*To do*. What you return should be the lines of the data containing "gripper", each in full.

*Recorded information*.
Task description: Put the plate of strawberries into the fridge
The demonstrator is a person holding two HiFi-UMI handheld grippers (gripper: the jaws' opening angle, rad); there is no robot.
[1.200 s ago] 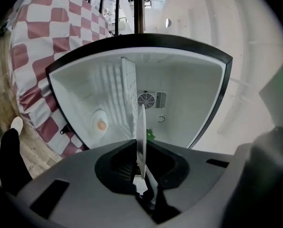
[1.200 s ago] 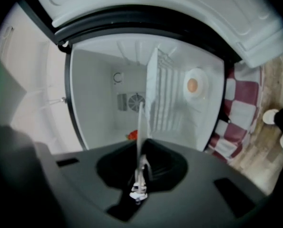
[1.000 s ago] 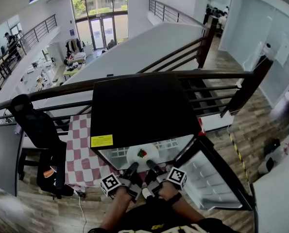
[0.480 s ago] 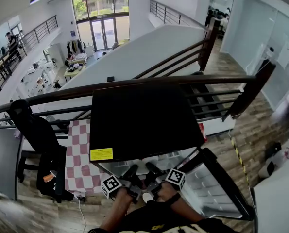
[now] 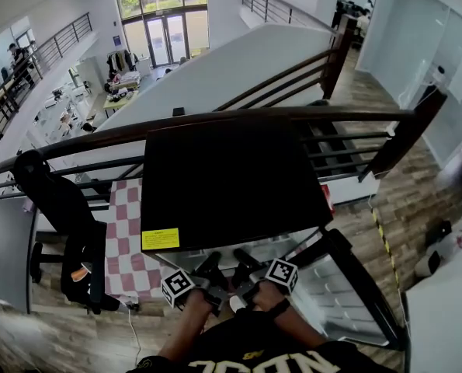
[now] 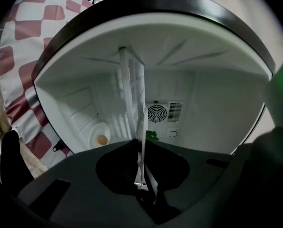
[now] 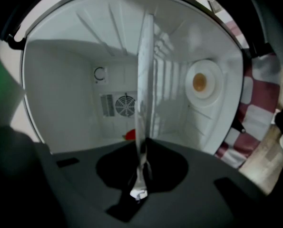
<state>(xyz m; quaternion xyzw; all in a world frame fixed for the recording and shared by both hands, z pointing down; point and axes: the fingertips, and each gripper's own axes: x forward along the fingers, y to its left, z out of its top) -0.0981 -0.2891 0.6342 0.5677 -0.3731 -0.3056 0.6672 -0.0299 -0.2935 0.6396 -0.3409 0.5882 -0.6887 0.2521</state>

*Exercise solution*.
The demonstrator is a person holding two HiFi-UMI handheld grippers (gripper: the jaws' opening angle, rad); there is no robot.
<state>(xyz m; quaternion xyzw; all in a world frame fixed for the recording and shared by both hands, z pointing down; point and axes: the fingertips, and each gripper's own axes: x forward along the fingers, y to its left, z out of its top) -0.0981 -0.2891 0.6342 0.5677 -0.3731 -0.3056 0.6672 -0.0299 -0.2935 0.6396 -0.3409 0.5882 -0.6887 0.2521</state>

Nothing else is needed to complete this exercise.